■ Problem description ■
Reproduce the lines below exactly. Begin with the first, end with the line containing "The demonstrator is", and leave out the pictures.

■ Dataset extract ■
* * * *

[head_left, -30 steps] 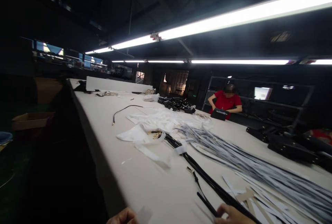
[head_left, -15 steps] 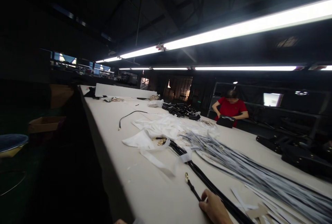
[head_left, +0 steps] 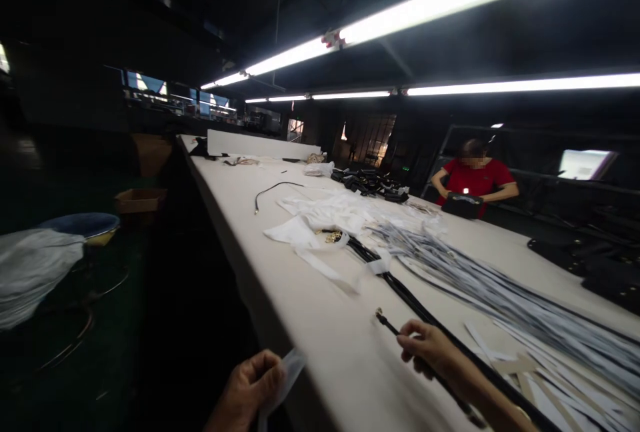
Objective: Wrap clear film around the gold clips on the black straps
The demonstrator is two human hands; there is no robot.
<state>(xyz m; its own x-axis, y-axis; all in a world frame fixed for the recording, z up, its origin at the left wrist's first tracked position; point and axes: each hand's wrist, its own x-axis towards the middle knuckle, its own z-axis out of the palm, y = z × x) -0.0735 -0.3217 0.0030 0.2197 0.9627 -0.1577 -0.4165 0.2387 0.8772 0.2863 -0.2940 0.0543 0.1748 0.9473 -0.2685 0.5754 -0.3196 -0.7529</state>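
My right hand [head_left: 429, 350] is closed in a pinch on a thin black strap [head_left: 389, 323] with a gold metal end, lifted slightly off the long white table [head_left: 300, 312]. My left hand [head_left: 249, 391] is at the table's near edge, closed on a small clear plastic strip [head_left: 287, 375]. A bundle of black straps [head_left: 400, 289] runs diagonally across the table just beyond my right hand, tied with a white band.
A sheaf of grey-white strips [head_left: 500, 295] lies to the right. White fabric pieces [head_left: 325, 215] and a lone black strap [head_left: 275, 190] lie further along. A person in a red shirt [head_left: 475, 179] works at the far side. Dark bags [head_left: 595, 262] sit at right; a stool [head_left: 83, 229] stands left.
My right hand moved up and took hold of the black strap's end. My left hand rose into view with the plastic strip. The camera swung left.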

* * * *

■ Answer area ■
[head_left, -30 steps] 
[head_left, -15 steps] 
[head_left, +0 steps] 
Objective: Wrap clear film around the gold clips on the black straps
The demonstrator is two human hands; there is no robot.

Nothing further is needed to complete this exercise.